Kadınlar günü yüzeysel kutlanıp hatta kutlanmayıp sadece indirim günleri olarak değerlendirilen ideolojik olarak benimsenmeyen, değerleri anlaşılmayan kadınların günü; hepimize kutlu olsun! Benim için özel günler özellikle sevgililer günü, doğum günü, (ilişkiye başlama tarihinden hariç) diğer günler çok şişirilmiş dışı güzelce süslenip beklentinin büyük tutulup beklediği an kutunun içinin boş çıkması kadar manasız… Kutlayanlara saygım sonsuz fakat beni tanıyanlar bilirler doğum günlerimde, kadınlar, gençler günlerinde en ufak hediye beklentisi, tebrik mesajı beklemem. Düşünsenize doğduğunuz gün bir sürü insan doğuyor ve ölüyor. Doğum insanlarda sevinç; ölüm hüzün sebebi… Aslında sadece özel günlere özgü bir mesele değil her saniye insanın ölmesi ve tepki verici sebebimin nedeni ecel diye adlandırılan normal olmayan ölümler… En açık örneği Ortadoğuda ölen onca canlar, kan revan içinde kalan ve bir lokma ekmek için çırpınan o canlar varken benim bir şey kutlamaya mecalim yok…
Kadınlar gününde de mesajlar bana o kadar ironik geliyor ki… Nedeni mi?
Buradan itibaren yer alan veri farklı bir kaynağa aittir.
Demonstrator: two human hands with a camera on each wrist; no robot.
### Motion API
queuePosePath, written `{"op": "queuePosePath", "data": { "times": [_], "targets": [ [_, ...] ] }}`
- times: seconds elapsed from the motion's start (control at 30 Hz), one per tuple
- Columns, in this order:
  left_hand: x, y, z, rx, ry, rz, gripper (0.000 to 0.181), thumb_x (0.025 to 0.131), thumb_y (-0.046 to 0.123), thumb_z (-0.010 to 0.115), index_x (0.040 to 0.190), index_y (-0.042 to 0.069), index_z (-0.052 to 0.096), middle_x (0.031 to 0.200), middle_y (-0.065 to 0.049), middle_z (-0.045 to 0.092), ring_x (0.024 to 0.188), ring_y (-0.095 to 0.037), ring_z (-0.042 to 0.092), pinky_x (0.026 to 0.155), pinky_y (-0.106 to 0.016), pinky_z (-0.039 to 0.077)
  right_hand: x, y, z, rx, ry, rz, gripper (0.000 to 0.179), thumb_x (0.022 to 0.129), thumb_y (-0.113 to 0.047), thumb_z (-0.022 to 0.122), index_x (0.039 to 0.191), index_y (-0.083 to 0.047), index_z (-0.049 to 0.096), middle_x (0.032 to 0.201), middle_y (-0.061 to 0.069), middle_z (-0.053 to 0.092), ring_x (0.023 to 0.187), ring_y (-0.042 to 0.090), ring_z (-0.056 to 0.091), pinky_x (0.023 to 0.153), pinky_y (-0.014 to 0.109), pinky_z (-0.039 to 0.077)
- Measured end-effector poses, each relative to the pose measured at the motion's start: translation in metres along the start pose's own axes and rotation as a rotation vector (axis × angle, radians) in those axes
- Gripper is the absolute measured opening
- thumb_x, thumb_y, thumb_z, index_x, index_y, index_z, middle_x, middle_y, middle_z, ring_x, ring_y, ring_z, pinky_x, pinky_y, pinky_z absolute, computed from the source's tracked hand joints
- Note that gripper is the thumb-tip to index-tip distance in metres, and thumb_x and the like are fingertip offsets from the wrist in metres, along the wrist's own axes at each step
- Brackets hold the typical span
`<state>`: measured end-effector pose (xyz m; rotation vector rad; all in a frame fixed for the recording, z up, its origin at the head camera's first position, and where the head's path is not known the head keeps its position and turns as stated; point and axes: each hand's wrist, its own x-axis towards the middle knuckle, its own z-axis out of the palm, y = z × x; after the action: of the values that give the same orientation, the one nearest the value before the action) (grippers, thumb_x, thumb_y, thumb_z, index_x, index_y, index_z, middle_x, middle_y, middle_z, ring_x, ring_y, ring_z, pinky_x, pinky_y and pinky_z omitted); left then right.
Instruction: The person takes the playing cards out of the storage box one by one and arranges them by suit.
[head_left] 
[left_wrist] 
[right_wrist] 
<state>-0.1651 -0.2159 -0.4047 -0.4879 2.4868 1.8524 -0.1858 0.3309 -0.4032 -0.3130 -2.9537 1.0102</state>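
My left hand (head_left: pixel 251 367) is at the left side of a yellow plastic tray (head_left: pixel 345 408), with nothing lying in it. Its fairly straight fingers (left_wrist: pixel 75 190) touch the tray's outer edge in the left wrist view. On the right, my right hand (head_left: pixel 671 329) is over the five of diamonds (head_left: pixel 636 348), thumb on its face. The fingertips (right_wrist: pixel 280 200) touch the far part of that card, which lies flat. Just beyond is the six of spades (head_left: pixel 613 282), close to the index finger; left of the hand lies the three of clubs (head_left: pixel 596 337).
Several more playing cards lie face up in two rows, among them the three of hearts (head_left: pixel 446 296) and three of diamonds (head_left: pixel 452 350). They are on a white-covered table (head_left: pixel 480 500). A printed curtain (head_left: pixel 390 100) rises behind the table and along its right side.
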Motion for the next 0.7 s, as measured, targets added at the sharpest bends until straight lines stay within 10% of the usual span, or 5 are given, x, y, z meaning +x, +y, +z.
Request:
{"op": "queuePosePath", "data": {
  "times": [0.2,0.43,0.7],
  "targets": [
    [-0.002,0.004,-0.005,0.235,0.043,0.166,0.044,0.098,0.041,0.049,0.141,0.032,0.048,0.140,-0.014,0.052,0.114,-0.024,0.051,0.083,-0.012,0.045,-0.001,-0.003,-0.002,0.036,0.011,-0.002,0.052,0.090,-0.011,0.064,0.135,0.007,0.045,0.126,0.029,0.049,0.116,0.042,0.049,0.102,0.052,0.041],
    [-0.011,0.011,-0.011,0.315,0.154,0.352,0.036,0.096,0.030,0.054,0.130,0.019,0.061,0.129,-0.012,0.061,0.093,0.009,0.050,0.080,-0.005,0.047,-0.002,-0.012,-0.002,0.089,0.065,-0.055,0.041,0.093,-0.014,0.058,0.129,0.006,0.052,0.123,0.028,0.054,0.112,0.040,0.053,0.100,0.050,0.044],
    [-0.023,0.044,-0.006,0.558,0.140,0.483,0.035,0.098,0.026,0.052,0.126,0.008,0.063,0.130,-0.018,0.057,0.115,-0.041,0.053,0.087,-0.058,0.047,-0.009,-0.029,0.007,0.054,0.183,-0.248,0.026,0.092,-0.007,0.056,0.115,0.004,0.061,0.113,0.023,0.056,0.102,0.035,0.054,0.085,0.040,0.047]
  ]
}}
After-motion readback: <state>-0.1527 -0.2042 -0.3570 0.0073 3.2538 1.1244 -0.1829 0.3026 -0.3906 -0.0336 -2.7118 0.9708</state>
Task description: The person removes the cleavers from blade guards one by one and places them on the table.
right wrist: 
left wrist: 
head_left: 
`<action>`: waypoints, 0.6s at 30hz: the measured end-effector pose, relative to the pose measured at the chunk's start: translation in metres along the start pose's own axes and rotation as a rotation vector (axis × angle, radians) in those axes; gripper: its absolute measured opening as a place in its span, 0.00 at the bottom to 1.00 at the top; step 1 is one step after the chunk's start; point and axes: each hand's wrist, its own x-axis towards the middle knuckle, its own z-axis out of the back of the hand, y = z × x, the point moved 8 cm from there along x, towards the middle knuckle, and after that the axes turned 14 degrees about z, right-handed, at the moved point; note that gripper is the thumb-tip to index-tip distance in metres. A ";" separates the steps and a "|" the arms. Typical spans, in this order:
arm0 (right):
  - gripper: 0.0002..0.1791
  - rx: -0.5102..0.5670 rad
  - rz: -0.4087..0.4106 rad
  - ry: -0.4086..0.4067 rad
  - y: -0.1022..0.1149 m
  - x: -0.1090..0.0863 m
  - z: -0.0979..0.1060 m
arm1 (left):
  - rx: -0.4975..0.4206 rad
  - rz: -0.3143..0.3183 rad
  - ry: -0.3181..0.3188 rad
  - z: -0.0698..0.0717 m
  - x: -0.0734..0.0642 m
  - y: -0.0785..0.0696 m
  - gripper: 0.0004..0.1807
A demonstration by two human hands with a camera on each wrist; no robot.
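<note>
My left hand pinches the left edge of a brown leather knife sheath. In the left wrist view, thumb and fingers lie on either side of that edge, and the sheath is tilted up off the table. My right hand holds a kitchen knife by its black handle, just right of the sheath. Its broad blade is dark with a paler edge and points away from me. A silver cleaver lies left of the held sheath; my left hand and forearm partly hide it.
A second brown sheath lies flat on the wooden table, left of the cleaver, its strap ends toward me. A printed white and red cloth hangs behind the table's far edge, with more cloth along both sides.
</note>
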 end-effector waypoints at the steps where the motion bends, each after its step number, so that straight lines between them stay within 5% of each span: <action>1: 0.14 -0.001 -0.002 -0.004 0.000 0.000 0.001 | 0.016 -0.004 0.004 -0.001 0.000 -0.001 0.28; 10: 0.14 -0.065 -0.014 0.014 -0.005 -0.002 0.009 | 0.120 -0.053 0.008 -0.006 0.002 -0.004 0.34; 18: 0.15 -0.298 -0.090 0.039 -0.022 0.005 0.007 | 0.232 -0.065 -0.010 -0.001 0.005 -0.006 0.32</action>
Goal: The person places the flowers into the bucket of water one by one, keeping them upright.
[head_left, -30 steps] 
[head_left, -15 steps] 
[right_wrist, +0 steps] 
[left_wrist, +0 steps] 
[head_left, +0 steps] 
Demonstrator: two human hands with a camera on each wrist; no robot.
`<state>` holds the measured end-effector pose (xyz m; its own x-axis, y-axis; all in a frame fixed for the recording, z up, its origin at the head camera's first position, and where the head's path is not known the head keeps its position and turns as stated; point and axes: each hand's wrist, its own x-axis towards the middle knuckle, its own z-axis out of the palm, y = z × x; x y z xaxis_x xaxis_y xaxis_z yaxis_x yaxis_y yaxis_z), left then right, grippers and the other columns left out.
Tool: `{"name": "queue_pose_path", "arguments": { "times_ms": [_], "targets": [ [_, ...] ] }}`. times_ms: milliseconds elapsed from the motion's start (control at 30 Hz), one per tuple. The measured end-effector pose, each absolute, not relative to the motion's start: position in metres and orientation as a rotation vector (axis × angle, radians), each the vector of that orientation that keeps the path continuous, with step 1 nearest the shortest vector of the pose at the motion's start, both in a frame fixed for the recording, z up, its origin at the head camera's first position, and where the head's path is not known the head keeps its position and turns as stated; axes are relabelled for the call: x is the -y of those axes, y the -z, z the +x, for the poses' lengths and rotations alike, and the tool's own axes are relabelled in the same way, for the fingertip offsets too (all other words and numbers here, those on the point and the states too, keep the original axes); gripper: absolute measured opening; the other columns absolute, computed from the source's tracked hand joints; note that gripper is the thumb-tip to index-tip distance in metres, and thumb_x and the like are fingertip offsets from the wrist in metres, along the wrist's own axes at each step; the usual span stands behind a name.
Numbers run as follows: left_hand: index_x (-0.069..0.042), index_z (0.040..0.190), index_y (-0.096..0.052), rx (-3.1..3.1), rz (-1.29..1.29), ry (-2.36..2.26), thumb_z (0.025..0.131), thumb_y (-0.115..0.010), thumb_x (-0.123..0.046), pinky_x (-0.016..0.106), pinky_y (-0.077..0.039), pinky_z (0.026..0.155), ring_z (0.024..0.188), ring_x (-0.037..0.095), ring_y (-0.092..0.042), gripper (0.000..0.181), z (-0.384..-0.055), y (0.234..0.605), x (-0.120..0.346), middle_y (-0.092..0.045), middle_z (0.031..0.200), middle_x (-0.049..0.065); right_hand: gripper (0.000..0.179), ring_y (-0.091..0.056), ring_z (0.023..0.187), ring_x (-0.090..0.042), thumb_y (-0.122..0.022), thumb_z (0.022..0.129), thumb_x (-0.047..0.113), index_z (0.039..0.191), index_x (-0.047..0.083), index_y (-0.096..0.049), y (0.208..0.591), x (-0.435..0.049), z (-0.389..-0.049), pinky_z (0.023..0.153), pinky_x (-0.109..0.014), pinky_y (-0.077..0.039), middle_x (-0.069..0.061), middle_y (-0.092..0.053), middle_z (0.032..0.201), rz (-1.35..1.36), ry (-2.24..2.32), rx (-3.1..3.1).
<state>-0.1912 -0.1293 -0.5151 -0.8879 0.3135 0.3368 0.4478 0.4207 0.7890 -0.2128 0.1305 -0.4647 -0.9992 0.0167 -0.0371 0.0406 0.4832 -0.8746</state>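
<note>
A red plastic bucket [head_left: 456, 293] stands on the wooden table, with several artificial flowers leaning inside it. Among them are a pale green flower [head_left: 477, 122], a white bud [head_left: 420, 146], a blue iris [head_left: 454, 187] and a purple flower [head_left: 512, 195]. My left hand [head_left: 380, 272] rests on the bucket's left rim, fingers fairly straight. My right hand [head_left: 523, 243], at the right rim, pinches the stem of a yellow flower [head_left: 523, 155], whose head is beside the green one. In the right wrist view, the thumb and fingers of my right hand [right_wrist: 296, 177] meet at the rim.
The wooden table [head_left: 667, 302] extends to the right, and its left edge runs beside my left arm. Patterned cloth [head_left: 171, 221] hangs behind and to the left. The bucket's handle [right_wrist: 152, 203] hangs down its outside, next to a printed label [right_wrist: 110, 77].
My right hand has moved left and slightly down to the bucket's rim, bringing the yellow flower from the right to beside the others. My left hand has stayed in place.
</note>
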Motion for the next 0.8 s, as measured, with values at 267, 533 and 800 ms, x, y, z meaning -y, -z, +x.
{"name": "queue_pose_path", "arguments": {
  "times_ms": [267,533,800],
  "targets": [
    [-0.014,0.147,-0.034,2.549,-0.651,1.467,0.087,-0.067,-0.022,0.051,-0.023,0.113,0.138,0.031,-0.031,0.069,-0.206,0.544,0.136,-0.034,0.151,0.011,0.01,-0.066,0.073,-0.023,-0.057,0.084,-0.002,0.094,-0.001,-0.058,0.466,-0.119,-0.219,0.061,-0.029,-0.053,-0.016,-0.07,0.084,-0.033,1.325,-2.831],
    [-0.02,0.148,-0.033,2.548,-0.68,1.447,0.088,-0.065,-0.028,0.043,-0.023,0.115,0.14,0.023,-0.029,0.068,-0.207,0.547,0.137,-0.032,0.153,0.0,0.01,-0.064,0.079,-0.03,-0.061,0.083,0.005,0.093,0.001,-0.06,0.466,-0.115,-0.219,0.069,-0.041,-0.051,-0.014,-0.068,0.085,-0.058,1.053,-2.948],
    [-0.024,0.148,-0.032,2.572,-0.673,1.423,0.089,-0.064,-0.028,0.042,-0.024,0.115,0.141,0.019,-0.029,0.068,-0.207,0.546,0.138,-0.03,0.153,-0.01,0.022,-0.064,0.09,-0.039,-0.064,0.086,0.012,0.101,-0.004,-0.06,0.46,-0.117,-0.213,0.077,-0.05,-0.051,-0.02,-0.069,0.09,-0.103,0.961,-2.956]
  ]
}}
Aslında hepimizin bildiği değersizlik… Kadın duygusaldır. Kadın duygularını gösterendir. Kadın yaşadığını anlatandır. İçerisinde volkan birikmesine sebebiyet vermeden acısını gösteren ve daima hakkını arayandır ki o yüzden yüzyıllar boyunca ön plana çıkarılamamıştır. Şimdiye kadar kadın erkek eşitliğini savunurdum ta ki bu yıla kadar… Kadın erkek eşit değildir benim gözümde artık fakat bu üstünlük yarışı olarak algılanmasın. Her şeyden önce iki kadın ya da iki erkek düşünün onlar birbirine benzerler mi? imkansız… Kaldı ki biyolojik olarak farklı olan yapıdayız. Eşitlik hukuk kurallarında geçerli olmadıkça ve sadece anayasada yazılı olarak kalmadığı sürece kadın haklarından ve erkek haklarından bahsedebiliriz. Kadınlar hakkında daha detaylı yazı gelecek özellikle bilim alanında yapılan çalışmaları yayınlayacağım, beklemede kalın. 🙂
Kadınlar gününde kimlerin tebriklerini kabul etmiyorum (emekçi kadınlar adına sadece kendimin değil !) ;
✔ Öncelikle kadınların tüm mesleklerde rahatça çalışamayacağı ortamı yaratan ataerkil yapının tebriklerini kabul etmiyorum. (Kadınların çalışma hayatına katılmalarını istemeyenlerin tebriklerini iki kere kabul etmiyorum.)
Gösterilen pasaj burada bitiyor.